Das, was uns als Menschen so besonders macht, die Quelle unseres Fortschritts, unsere Fähigkeit zu kategorisieren, zu bewerten, zu urteilen, Situationen bewusst einzuschätzen, Vergleiche mit anderen Situationen anzustellen, Beziehungen zwischen vergangenen und gegenwärtigen Situationen vorherzusagen ist unser Denken. Denken ist nichts anderes als zu sich zu sprechen. Menschlicher Fortschritt war so immer auch mit der Entwicklung unserer Sprache verbunden.

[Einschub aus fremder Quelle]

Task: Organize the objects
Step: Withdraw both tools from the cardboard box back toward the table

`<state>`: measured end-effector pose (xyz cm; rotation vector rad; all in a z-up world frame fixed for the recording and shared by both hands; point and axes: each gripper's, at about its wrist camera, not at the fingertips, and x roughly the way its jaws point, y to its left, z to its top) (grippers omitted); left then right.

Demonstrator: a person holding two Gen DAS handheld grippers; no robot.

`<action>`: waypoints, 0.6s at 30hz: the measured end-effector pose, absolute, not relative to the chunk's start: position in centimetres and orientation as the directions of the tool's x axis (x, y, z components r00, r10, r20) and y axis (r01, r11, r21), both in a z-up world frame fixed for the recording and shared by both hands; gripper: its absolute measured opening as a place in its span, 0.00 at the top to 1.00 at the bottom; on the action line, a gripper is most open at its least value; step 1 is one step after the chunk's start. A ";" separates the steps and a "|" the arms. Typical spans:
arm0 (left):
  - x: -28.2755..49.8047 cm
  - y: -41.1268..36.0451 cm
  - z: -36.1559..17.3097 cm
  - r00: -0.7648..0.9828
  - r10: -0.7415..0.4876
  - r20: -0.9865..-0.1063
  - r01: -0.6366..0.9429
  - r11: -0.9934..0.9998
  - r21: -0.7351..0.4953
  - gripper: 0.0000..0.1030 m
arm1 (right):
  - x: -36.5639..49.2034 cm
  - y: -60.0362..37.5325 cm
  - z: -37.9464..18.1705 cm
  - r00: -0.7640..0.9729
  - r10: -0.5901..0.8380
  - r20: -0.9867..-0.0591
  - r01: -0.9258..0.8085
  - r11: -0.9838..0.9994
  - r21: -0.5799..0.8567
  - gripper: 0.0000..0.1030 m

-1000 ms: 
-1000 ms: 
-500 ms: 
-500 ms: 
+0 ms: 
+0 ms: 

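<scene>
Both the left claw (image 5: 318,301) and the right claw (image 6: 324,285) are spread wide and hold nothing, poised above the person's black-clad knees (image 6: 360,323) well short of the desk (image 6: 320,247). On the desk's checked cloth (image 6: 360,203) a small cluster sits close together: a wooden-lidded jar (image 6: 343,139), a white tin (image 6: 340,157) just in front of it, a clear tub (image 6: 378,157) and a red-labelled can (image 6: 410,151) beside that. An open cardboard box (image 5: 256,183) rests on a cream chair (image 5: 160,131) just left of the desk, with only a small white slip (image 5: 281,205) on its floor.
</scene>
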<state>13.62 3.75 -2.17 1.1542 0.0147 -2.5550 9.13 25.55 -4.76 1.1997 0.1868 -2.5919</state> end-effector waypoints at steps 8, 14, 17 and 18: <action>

Leider schaffen die gleichen Funktionen, die uns so besonders machen auch eine Grundlage für das Potential Stress, selbst bei Abwesenheit unmittelbarer Reizauslöser, zu empfinden. Das menschliche Leiden besteht hauptsächlich aus einer Fehlanwendung ansonsten positiver psychischer Problemlösungsprozesse. Um diese Fehlanwendungen zu vermindern und die Qualität in unserem Leben zu verbessern, müssen wir lernen unsere Sprache und unser Denken zu gebrauchen, ohne von ihr vereinnahmt zu werden. So, wie ein Hammer auch nicht für alles taugt, ist auch unsere Alltagssprache nicht für alle Zwecke geeignet. Leiden entsteht insbesondere dann, wenn Menschen so stark an den wörtlichen Inhalt ihrer Gedanken glauben, dass sie mit ihren Kognitionen vollständig oder überwiegend eins werden (verschmelzen, ‚become fused‘). Im Zustand dieser Fusion wird der Wunsch den „richtigen“ Gefühlszustand zu erreichen dominant und Ziel eines ständigen Kampfes.

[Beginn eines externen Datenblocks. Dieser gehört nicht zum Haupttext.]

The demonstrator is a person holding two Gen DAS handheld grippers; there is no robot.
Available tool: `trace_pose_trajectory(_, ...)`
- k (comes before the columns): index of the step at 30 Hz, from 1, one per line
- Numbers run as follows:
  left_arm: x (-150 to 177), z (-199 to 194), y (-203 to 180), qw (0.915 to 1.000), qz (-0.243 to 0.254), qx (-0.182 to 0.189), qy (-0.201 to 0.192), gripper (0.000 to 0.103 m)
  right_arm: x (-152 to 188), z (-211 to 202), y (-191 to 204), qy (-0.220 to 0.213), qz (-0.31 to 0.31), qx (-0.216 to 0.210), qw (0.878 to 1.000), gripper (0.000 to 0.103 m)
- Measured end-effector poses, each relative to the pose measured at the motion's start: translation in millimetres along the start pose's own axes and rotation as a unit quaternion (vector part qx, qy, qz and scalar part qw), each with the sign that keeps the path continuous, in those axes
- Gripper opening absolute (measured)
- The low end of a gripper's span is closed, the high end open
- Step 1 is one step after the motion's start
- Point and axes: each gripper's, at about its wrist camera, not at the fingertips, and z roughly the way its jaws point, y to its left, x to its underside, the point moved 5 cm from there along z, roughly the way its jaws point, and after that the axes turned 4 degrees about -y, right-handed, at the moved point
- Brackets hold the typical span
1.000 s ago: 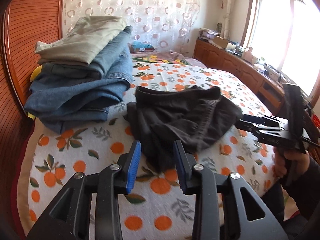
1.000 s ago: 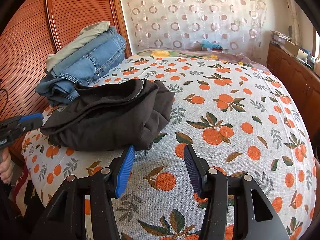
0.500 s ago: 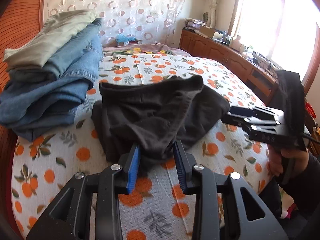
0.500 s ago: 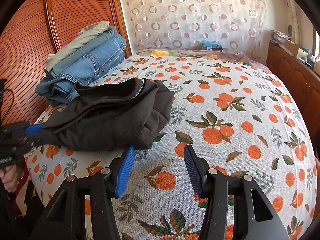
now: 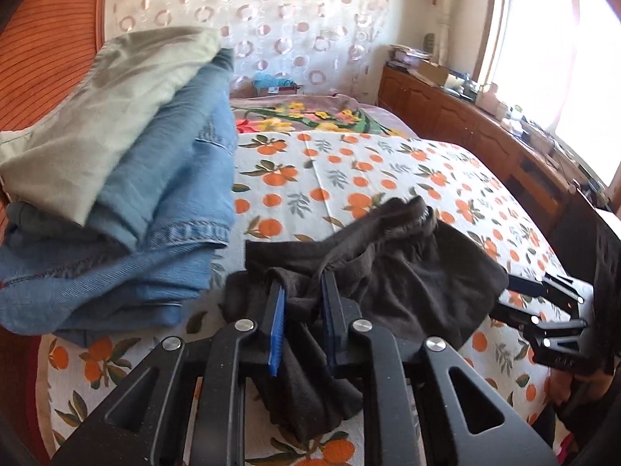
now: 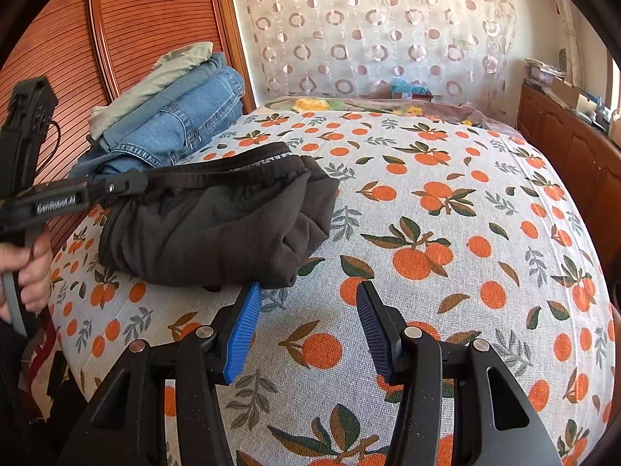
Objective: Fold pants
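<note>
The black pants (image 6: 217,217) lie in a soft, crumpled heap at the near left part of the bed (image 6: 465,233), just beside a folded stack of blue jeans (image 5: 155,209) topped by a pale green garment (image 5: 108,116). Your left gripper (image 5: 300,291) has its jaws drawn narrow on a bunched edge near the waistband, probably so you can lift and shake the pants flat. Your right gripper (image 6: 306,303) hangs with jaws wide and nothing in them, just beside the heap's near corner, likely ready for a second hold. The fabric looks thick, matte and limp, with a ribbed elastic waistband (image 6: 248,163). The bedsheet is woven, printed with oranges.
</note>
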Motion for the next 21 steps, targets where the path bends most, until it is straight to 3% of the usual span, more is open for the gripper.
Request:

Ziel sollte es stattdessen sein, diese Menschen von solchen Gedanken zu „entflechten“, ihnen wieder die Unterscheidungsfähigkeit beizubringen, um ihnen ein „besseres“ Leben zu ermöglichen. Der Ansatz von ACT (Akzeptanz- und Commitmenttherapie, oder auch „Accept, Choose and Take action“) ist weniger sich „gut zu fühlen“, als darin „gut zu fühlen“, denn es ist durchaus gesund auch unangenehme Gedanken und Gefühle zu haben. Wir alle haben eine natürliche Tendenz unangenehmen Dingen auszuweichen, negative Erlebnisse zu vermeiden. Dabei wird in unserer sozialen Gemeinschaft die Tendenz zur Erlebnisvermeidung oft verstärkt. Wir bewerten häufig (z.B. Kinder) positiver, wenn sie die Fähigkeit zeigen, negative (aversive) emotionale Zustände besser zu kontrollieren und zu beherrschen, d.h. nicht nach außen zu zeigen. Gefühle, Emotionen und auch viele Gedanken lassen sich aber nicht willentlich kontrollieren und je mehr wir dies direkt versuchen, desto stärker werden sie. Unsere emotionalen Reaktionen sind Echos unserer eigenen Geschichte. Einmal gemachte Erfahrungen können aber nicht aus unserem Gehirn gelöscht werden. Um unerwünschte emotionale Reaktionen sicher zu vermeiden, müssen wir so unser Leben verfälschen, dass wir den Kontakt mit unserer Lebensgeschichte verlieren. Eine zu häufige Erlebnisvermeidung führt oft zu einem Mangel an positiven Emotionen (weniger empfundenes Glück). Um solche, nicht hilfreichen, Folgen zu vermeiden, brauchen wir die Bereitschaft den Kontakt mit unseren Erlebnissen zu ermöglichen und aufrechtzuerhalten und zusätzlich die psychische Akzeptanz einer offenen und nicht bewertenden Haltung. Akzeptanz ist dann nicht Resignation oder ein Hinnehmen, sondern ein aktiver Prozess. Diese (neue) Haltung muss erst einmal erlernt werden, denn sie kann nicht durch einfache Instruktionen erzwungen werden. Bei der Gestaltung des Lebens sind (persönliche) Werte nützlich, denn sie helfen zwischen Alternativen zu wählen. Handlungen zur Erreichung von Zielen im Leben sollten deshalb besser wertegeleitet sein. Das erfordert ein Bewusstsein der eigenen Werte als Basis für ein engagiertes Handeln.